Most of what Ujo Music is doing sits outside the traditional music-industry structures: collecting societies, publishers and labels, and the company has firm views about the challenges involved for anyone taking a different path.
“The adoption – and the desire for adoption – from those established companies is minimal. A lot of them make money from being opaque. They don’t make money from being transparent,” says Grushack.
“We tried to work with a lot of different publishers and PROs – and it was like pulling teeth. We don’t need that right at this point. We don’t need to be pulling teeth and trying to force change! Let’s work with people who are excited about doing new and interesting things instead.”
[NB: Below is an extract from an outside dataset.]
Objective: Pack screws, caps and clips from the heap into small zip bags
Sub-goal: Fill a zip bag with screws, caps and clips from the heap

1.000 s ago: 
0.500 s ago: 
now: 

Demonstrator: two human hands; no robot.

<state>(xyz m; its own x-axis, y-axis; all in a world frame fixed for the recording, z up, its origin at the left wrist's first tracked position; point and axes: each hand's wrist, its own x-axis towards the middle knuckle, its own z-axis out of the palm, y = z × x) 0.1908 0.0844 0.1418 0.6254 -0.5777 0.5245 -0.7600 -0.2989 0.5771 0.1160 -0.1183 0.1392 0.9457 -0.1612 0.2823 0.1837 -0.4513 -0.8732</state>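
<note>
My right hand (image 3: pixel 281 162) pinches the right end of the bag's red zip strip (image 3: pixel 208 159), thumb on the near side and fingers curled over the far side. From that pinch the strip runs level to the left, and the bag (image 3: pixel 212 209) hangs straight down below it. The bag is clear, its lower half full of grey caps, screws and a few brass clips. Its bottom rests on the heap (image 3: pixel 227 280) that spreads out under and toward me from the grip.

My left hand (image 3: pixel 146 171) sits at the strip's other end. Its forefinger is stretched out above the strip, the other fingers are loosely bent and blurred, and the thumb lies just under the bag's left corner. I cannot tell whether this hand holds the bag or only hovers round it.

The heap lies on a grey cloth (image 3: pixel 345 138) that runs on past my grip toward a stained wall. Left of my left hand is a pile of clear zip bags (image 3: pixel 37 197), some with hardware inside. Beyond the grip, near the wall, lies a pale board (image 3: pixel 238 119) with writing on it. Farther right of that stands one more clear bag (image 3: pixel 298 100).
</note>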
He adds, “If companies want to work with us, we’re happy to help them navigate these waters. But it’s such an uphill battle with these existing companies. They need to be shown that by being more open and more transparent, they can actually make more money. But unless they’re shown that, it’s a fight.”
Spallone agrees. “These are old, archaic systems that are not effective in the digital age. And the companies trusted to enact these legal processes will not let go of their control,” he says.
“Let’s call the problem for what it is: we don’t have an interoperable database of music rights. I could Google a song and find out who composed it, but not how to pay them […] But let’s assume that a lot of the businesses in the middle can be wholly automated, especially the ones born out of that 19th-century model of tracking what’s consumed and paying out on that.”
Grushack says that Ujo Music’s focus now is on “the middle-class of artists” who just want to make a living from their music: $50k-$80k a year, maybe.
“It’s really hard to do that: the stigma is that you’re either a starving artist or a rock star. But how do you just become a musician, without having to go on tour 300 days a year, or living on ramen in an apartment with three other people?” he says.
Spallone says that there are parallels between the blockchain space today and the philosophy of the filesharing community that brought such disruption to the music industry in the late 1990s onwards. But with one crucial difference.
“It’s exciting that we’re now applying the same sort of disintermediating technology that disrupted this industry and basically ripped all this value out of it, but that we’re trying to apply legitimate business models on top of it, in a way that puts money back into creators’ hands,” he says.
“It’s a noble task, sure, but if this doesn’t take off, man, the world really is fucked! How indicative would it be if, with all these broken systems in our world economically and politically, and here we are trying to do something truly egalitarian to reshape some business models, increase transparency and whatnot […] How indicative would that be if this can’t work? But it should work!”